The data:
┌──

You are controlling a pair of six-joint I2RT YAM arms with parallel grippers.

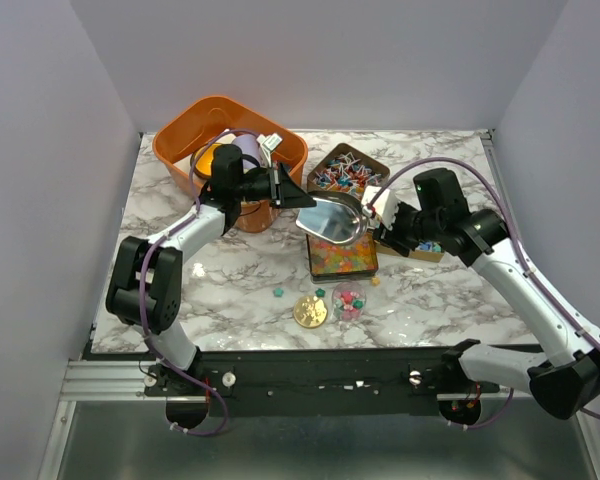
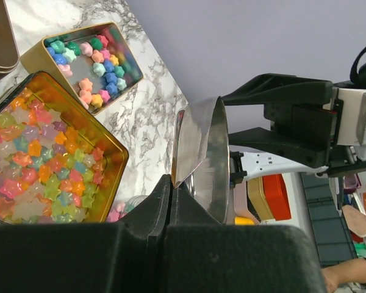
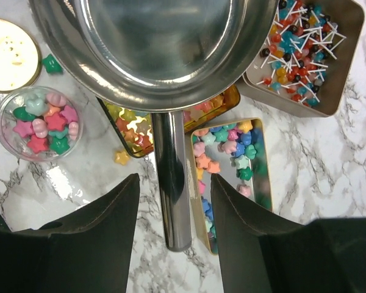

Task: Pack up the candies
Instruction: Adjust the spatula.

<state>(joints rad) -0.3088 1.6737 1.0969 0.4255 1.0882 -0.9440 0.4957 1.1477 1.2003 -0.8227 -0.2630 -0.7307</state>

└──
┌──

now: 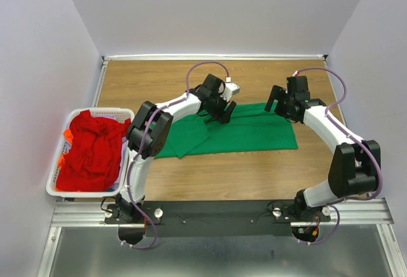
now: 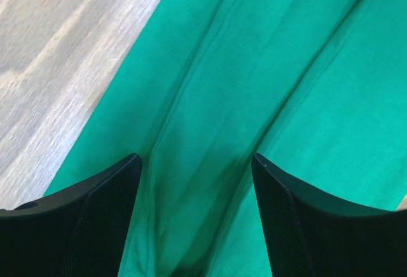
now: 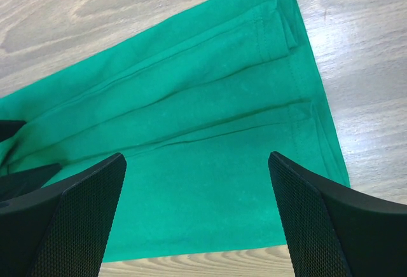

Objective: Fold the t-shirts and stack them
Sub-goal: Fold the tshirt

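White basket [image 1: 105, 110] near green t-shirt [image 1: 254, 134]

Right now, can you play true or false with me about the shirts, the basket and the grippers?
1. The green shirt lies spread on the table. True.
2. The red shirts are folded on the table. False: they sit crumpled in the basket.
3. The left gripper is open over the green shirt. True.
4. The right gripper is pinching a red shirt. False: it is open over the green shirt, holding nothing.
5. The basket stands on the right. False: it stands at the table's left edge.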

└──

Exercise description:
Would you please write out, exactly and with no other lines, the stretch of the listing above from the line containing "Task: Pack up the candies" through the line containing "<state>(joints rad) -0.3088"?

Task answer:
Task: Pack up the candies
Instruction: Adjust the spatula.

<state>(joints rad) -0.3088 1.6737 1.0969 0.4255 1.0882 -0.9440 0.4957 1.1477 1.2003 -0.8227 -0.2630 -0.7307</state>

The given answer completes the exercise.